«Énorme chanteuse malienne» : Richard Millet (CNews) dérape sur Aya Nakamura, Pascal Praud le recadre
Une phrase prononcée en direct, quelques secondes d’antenne, et l’emballement numérique s’enclenche.

Lundi matin, sur le plateau de « L’Heure des pros », un commentaire maladroit a transformé une discussion culturelle en polémique nationale. Entre recadrage en direct et excuses publiques, la séquence illustre la fragilité des mots à l’ère des réseaux.
L’émission animée par Pascal Praud sur CNews revenait sur la cérémonie de clôture des Jeux olympiques d’hiver de Milan-Cortina, diffusée la veille sur France 2 et suivie par plus de 4,7 millions de téléspectateurs. Les images lyriques et la place accordée à l’opéra avaient été saluées à l’antenne. Le ton se voulait élogieux, presque admiratif.
Mais en comparant cette prestation à celle d’Aya Nakamura lors de la cérémonie d’ouverture des Jeux olympiques de Paris 2024, l’écrivain Richard Millet a franchi une ligne. Une remarque portant sur le physique de la chanteuse a immédiatement suscité malaise et indignation autour de la table.
Un recadrage immédiat en plateau

La réaction ne s’est pas fait attendre. Présente sur le plateau, l’avocate Sarah Saldmann a rappelé sans détour que ce type de qualificatif était inapproprié.

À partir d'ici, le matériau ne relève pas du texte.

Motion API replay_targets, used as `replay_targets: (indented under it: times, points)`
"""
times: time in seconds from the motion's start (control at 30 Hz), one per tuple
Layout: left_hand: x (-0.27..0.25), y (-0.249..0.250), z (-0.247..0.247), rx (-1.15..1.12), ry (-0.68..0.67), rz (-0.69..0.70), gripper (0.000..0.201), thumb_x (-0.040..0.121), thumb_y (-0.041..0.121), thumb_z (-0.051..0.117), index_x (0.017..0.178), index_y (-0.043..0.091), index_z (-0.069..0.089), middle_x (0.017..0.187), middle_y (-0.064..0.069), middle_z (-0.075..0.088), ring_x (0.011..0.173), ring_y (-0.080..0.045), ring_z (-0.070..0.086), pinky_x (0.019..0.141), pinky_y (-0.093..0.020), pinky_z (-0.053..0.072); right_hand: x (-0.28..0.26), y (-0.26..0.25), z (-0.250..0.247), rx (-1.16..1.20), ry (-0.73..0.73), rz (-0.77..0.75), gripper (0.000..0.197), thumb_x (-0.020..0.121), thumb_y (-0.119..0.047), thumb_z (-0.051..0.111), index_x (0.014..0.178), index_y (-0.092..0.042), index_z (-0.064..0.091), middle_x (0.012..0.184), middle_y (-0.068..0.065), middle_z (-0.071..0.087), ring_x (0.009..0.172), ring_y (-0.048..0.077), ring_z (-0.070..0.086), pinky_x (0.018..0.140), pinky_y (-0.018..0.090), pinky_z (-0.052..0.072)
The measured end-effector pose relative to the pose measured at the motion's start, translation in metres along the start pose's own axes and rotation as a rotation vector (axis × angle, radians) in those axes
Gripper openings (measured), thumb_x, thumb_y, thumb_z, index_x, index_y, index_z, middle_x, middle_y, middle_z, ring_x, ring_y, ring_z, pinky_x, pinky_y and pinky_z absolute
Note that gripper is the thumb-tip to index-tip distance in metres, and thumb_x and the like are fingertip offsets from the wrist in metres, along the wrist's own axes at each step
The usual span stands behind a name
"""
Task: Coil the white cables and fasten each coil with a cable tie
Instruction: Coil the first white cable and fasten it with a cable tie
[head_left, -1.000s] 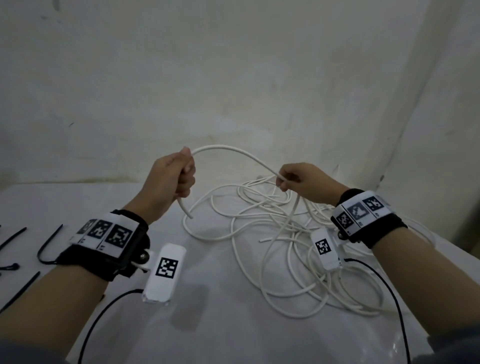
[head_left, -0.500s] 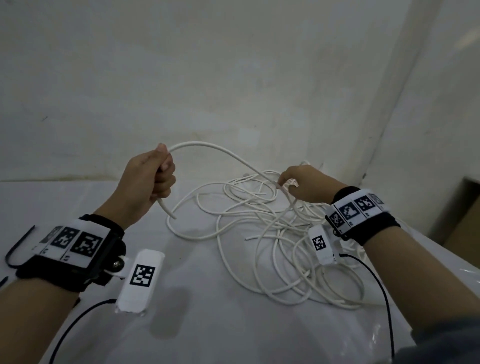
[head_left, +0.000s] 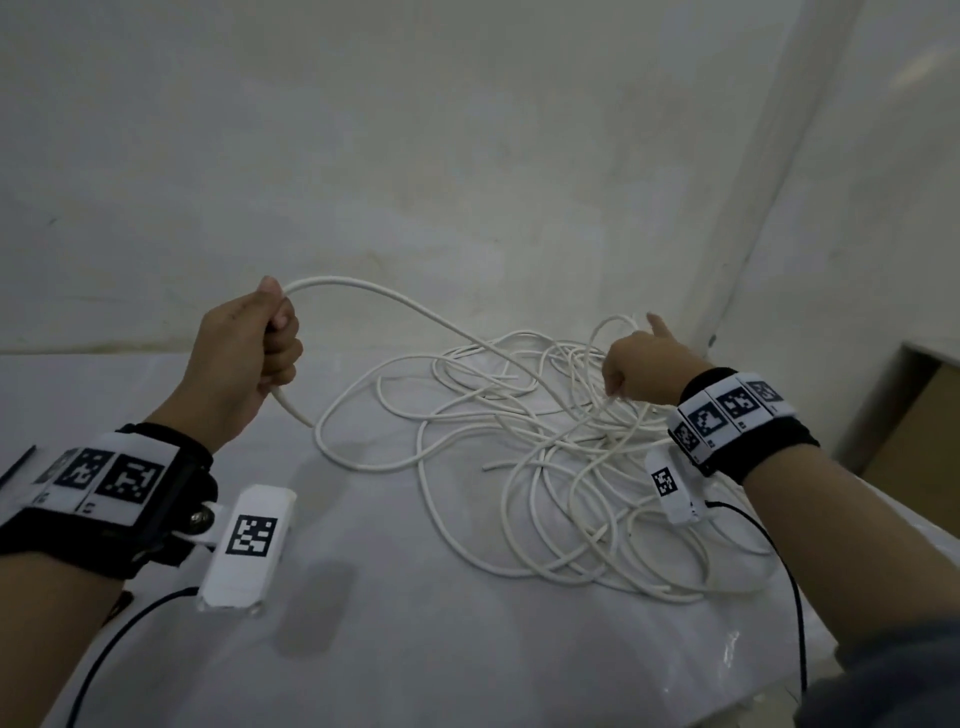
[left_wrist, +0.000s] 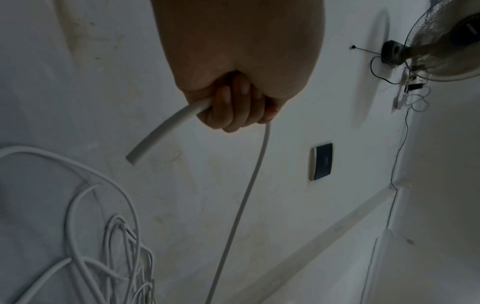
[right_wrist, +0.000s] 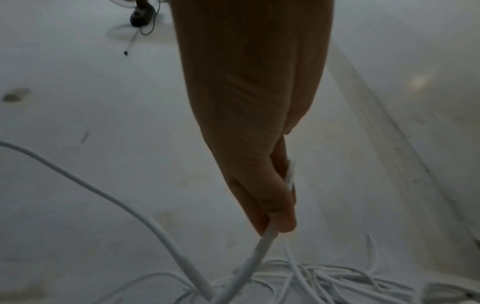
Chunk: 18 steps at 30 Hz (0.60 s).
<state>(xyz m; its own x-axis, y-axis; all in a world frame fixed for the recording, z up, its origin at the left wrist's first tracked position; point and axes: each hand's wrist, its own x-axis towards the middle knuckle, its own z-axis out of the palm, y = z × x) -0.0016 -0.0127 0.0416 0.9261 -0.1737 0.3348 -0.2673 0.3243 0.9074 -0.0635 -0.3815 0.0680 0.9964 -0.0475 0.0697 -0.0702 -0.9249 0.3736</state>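
Observation:
My left hand (head_left: 262, 358) is a fist round a white cable (head_left: 415, 312) near its cut end (head_left: 293, 410), which pokes out below the fist. In the left wrist view the curled fingers (left_wrist: 233, 107) hold that cable end (left_wrist: 166, 131). From the fist the cable arcs right and down to my right hand (head_left: 626, 376), which pinches a strand low over the tangle of white cables (head_left: 545, 483) on the table. The right wrist view shows the fingertips (right_wrist: 280, 222) nipping the strand (right_wrist: 255, 253) just above the tangle (right_wrist: 337, 275). One black cable tie (head_left: 18, 465) shows at the left edge.
The white table (head_left: 415, 649) meets a pale wall behind and a wall corner at the right. A brown cardboard box (head_left: 914, 431) stands past the table's right edge. A fan (left_wrist: 441, 41) and a wall switch (left_wrist: 322, 161) are on the wall.
My hands have drawn apart. The left hand moved left with the cable end; the right hand went right and down along the cable to the tangle. Most cable ties left the view.

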Motion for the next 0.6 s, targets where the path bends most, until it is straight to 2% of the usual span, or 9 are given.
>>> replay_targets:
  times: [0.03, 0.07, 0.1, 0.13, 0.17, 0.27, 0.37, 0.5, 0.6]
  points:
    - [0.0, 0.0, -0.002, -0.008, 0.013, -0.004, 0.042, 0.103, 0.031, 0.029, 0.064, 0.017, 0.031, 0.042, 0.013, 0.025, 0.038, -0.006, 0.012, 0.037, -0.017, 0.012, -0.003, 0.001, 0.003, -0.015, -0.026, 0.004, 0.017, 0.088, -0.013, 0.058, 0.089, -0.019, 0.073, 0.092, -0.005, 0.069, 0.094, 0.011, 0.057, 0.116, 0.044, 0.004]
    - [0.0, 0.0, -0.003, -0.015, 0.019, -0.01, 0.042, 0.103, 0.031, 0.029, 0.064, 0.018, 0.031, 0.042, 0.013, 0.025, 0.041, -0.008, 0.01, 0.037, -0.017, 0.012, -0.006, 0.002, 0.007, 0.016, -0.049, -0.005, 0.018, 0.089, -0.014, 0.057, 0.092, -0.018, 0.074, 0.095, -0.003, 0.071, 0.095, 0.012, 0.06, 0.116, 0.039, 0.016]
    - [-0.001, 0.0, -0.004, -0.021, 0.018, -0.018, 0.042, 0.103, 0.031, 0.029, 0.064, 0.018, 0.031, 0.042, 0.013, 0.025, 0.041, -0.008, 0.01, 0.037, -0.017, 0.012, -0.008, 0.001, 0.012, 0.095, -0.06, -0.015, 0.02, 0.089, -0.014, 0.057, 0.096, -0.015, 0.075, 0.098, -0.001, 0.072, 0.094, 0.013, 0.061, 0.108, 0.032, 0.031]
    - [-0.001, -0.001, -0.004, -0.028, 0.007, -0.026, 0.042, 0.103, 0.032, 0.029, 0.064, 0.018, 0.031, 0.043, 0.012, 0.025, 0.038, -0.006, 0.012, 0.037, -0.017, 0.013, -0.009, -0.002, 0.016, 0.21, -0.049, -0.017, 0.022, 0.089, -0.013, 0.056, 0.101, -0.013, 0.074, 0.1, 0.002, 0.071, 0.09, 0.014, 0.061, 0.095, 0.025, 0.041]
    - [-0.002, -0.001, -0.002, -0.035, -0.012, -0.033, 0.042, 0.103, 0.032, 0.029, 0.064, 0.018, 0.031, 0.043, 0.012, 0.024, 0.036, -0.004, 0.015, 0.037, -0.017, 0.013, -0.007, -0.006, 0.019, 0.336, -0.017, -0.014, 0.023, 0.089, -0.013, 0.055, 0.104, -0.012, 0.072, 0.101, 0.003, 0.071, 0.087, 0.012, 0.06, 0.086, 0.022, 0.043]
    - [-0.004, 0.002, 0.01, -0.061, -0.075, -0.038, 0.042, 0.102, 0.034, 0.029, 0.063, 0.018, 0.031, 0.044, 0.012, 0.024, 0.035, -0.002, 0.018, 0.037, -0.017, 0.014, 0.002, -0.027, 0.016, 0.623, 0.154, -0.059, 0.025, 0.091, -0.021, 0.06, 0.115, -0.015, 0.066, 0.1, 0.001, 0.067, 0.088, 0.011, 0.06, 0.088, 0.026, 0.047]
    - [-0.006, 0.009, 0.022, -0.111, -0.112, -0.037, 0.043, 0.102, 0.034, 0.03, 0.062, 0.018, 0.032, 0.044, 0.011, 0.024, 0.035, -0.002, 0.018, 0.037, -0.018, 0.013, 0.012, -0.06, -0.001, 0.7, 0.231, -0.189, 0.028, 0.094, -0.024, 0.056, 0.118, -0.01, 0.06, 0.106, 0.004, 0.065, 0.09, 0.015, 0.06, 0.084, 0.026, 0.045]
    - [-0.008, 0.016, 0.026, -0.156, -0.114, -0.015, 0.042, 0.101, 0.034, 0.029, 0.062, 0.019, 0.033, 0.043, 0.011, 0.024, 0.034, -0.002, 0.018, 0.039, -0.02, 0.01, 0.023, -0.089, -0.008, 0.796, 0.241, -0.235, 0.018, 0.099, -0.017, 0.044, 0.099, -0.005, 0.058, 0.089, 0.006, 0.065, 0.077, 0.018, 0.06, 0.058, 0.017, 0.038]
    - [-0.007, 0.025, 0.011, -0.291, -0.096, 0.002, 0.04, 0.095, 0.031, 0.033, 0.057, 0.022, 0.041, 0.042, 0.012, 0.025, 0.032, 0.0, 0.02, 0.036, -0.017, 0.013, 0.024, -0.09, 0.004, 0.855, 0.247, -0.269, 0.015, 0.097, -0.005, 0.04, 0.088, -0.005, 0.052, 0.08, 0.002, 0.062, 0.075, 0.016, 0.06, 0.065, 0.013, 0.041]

L’atmosphère s’est instantanément tendue, révélant la gravité des propos tenus en direct.
Pascal Praud a lui-même pris la parole pour tenter de contenir la situation. Il a souligné la nécessité de modérer les échanges, rappelant que l’on ne pouvait pas qualifier une artiste de cette manière. L’animateur a alors indiqué retirer les propos jugés déplacés, cherchant à désamorcer l’emballement naissant.
La responsabilité de l’animateur en question
Après le journal de 10 heures, Pascal Praud est revenu sur l’incident avec plus de solennité. Face à son chroniqueur, il a insisté sur l’amitié et l’estime intellectuelle qu’il lui porte, tout en soulignant la responsabilité qui incombe à celui qui anime. « Après, c’est moi qui suis responsable », a-t-il rappelé, conscient de l’exposition médiatique de la chaîne.

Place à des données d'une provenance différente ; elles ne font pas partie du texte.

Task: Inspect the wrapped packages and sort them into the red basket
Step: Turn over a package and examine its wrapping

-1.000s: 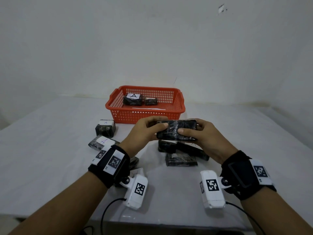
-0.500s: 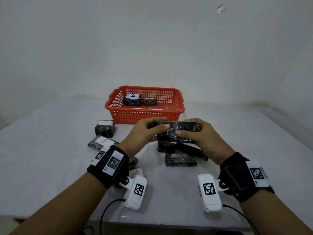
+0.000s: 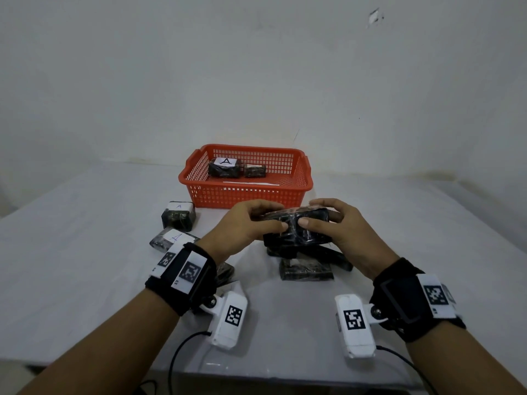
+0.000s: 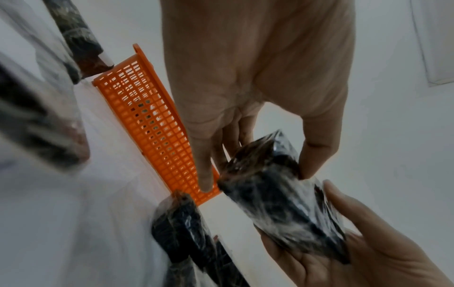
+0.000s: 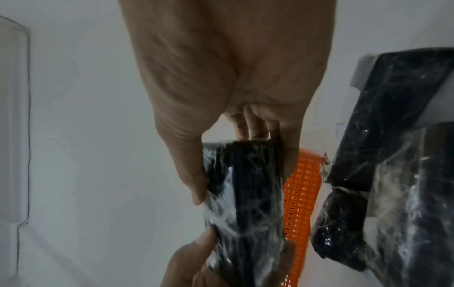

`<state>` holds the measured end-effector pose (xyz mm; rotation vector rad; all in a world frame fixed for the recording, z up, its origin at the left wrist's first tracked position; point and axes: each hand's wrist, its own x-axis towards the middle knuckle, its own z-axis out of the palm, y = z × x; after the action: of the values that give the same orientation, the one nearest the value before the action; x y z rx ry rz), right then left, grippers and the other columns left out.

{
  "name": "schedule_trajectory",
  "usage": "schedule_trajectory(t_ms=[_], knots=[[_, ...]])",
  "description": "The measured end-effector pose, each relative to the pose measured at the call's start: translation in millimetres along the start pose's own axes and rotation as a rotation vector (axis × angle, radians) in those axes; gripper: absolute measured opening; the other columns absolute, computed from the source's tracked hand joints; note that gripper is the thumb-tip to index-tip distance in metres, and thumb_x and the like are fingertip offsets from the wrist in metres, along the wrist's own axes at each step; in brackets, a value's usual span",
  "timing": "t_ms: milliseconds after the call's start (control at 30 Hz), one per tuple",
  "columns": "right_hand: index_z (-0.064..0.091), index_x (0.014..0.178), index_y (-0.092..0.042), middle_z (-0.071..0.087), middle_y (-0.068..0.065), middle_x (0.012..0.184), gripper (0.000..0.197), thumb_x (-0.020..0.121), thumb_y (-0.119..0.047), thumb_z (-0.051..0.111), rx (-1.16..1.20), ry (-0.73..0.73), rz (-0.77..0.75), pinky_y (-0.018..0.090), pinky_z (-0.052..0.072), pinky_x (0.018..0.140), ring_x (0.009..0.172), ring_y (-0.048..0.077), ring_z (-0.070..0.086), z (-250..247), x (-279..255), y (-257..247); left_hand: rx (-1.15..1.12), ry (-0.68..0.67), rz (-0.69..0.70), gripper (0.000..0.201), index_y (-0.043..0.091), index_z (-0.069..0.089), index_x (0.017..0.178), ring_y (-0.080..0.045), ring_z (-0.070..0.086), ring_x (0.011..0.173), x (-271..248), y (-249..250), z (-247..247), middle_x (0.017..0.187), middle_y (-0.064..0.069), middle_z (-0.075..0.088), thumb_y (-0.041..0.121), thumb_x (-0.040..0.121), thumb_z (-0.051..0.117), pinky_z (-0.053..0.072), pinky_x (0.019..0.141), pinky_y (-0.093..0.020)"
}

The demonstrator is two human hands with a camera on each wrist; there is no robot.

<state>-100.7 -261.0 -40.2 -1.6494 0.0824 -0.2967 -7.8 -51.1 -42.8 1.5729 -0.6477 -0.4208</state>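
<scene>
A black package wrapped in clear film point(image 3: 296, 228) point(image 4: 282, 202) point(image 5: 245, 203) is held above the table between both hands. My left hand point(image 3: 251, 223) point(image 4: 258, 155) grips its left end, thumb on the near face. My right hand point(image 3: 336, 223) point(image 5: 243, 165) grips the right end, thumb pressed on the near face. The red basket point(image 3: 248, 192) point(image 4: 147, 124) point(image 5: 301, 203) stands just behind and holds two wrapped packages, one point(image 3: 224, 168) labelled A. No label shows on the held package.
Two A-labelled packages point(image 3: 178, 215) point(image 3: 171, 239) lie left of my hands. Several dark wrapped packages point(image 3: 306, 266) are piled on the white table point(image 3: 85, 252) under the held one; another is partly hidden behind my left wrist. Cables hang over the near table edge.
Both hands have turned the package, tipping its top away, so its broad face now points more upward. The hands stay in nearly the same place.
</scene>
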Motion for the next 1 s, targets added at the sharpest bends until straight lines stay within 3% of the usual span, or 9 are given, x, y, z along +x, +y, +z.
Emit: schedule_trajectory(t_ms=[67, 167, 267, 467, 567, 667, 833, 933, 1000], knots=[[0.063, 0.127, -0.017, 0.079, 0.009, 0.115, 0.074, 0.065, -0.034, 0.097, 0.036, -0.032, 0.014, 0.039, 0.061, 0.087, 0.102, 0.027, 0.078, -2.5, 0.2, -2.8, 0.04, -0.031, -0.003, 0.045, 0.015, 0.066, 0.131, -0.024, 0.071, 0.117, -0.2, 2.7, -3.1, 0.125, -0.006, 0.073, 0.002, 0.089, 0.076, 0.06, 0.097, -0.036], [0.066, 0.123, -0.012, 0.079, 0.008, 0.11, 0.048, 0.081, -0.031, 0.079, 0.116, -0.078, 0.022, 0.032, 0.059, 0.081, 0.097, 0.024, 0.077, -5.1, -0.6, -7.0, 0.099, -0.074, 0.024, 0.055, 0.027, 0.065, 0.136, -0.018, 0.068, 0.118, -0.9, 5.0, -9.4, 0.128, 0.0, 0.07, 0.003, 0.088, 0.076, 0.059, 0.098, -0.032], [0.07, 0.118, -0.009, 0.077, 0.011, 0.109, 0.029, 0.092, -0.023, 0.069, 0.141, -0.078, 0.009, 0.03, 0.056, 0.081, 0.096, 0.023, 0.073, -5.9, -1.3, -8.1, 0.197, -0.091, 0.057, 0.056, 0.028, 0.069, 0.129, -0.019, 0.067, 0.118, -1.2, 6.6, -12.3, 0.125, 0.004, 0.071, 0.013, 0.076, 0.082, 0.058, 0.099, -0.037], [0.066, 0.13, 0.003, 0.075, 0.019, 0.122, 0.049, 0.086, -0.019, 0.073, 0.231, -0.052, -0.025, 0.031, 0.058, 0.095, 0.111, 0.028, 0.07, -5.2, -2.9, -12.8, 0.141, -0.055, 0.143, 0.062, 0.022, 0.065, 0.129, -0.018, 0.065, 0.123, -1.1, 8.3, -9.0, 0.129, -0.004, 0.068, 0.007, 0.07, 0.078, 0.059, 0.098, -0.032], [0.069, 0.127, -0.006, 0.076, 0.01, 0.118, 0.044, 0.09, -0.029, 0.075, 0.253, -0.091, 0.049, 0.042, 0.055, 0.102, 0.112, 0.028, 0.07, -0.7, -7.3, -16.6, 0.079, -0.069, 0.17, 0.065, 0.019, 0.063, 0.135, -0.017, 0.063, 0.127, -1.5, 7.3, -6.8, 0.134, -0.003, 0.067, -0.002, 0.076, 0.078, 0.057, 0.104, -0.04], [0.072, 0.13, -0.018, 0.075, 0.012, 0.127, 0.046, 0.093, -0.043, 0.065, 0.247, -0.147, 0.132, 0.048, 0.055, 0.106, 0.12, 0.031, 0.071, 3.4, -12.3, -18.7, 0.099, -0.088, 0.176, 0.064, 0.019, 0.061, 0.135, -0.013, 0.062, 0.129, -0.9, 5.5, -0.7, 0.133, 0.0, 0.068, -0.006, 0.08, 0.082, 0.055, 0.107, -0.042], [0.069, 0.131, -0.009, 0.076, 0.016, 0.123, 0.05, 0.09, -0.038, 0.073, 0.122, -0.133, 0.066, 0.051, 0.055, 0.107, 0.117, 0.037, 0.072, 0.3, -10.6, -19.8, 0.143, -0.119, 0.155, 0.063, 0.027, 0.058, 0.137, -0.008, 0.064, 0.126, -2.2, 5.6, 4.0, 0.135, 0.007, 0.066, 0.011, 0.083, 0.086, 0.056, 0.103, -0.037], [0.072, 0.126, -0.015, 0.077, 0.011, 0.121, 0.05, 0.083, -0.037, 0.082, 0.042, -0.107, 0.006, 0.052, 0.054, 0.107, 0.113, 0.03, 0.074, -2.0, -9.2, -14.8, 0.017, -0.146, 0.064, 0.07, 0.03, 0.056, 0.14, -0.012, 0.068, 0.123, -4.9, 7.9, 6.1, 0.138, 0.004, 0.065, 0.05, 0.079, 0.083, 0.057, 0.1, -0.033], [0.074, 0.123, -0.02, 0.077, 0.007, 0.122, 0.051, 0.078, -0.04, 0.084, -0.009, -0.109, -0.032, 0.052, 0.054, 0.108, 0.115, 0.026, 0.074, -2.0, -10.6, -11.9, -0.06, -0.155, -0.008, 0.079, 0.022, 0.058, 0.141, -0.017, 0.069, 0.122, -4.1, 9.1, 9.2, 0.136, -0.003, 0.068, 0.061, 0.075, 0.077, 0.057, 0.101, -0.037]])
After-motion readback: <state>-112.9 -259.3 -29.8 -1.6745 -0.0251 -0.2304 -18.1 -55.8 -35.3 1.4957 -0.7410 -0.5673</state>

Il a également évoqué le contexte particulier dans lequel évolue CNews, souvent critiquée et scrutée. D’où, selon lui, une vigilance accrue quant aux propos tenus à l’antenne. L’animateur a demandé explicitement à Richard Millet de présenter des excuses à la chanteuse, estimant que c’était la seule issue pour clore l’incident.
Des excuses sous tension

Pris à partie, Richard Millet a d’abord réagi avec irritation, suggérant qu’il pourrait quitter le plateau. Mais Pascal Praud a insisté : il ne souhaitait pas son départ, seulement un geste de reconnaissance de l’erreur. L’enjeu était autant moral que médiatique.
Finalement, le septuagénaire a présenté ses excuses, invoquant sa formation à « l’école de l’honnête homme » et citant Boileau pour justifier son franc-parler. Il a admis une tendance à se laisser emporter à l’oral, reconnaissant implicitement le dérapage. Son confrère Éric Naulleau a tenu à préciser que l’écrivain avait également exprimé des regrets hors antenne. La vidéo circule désormais massivement sur les réseaux sociaux, alimentant débats et commentaires. En quelques minutes, une phrase isolée est devenue un symbole des tensions culturelles et médiatiques contemporaines.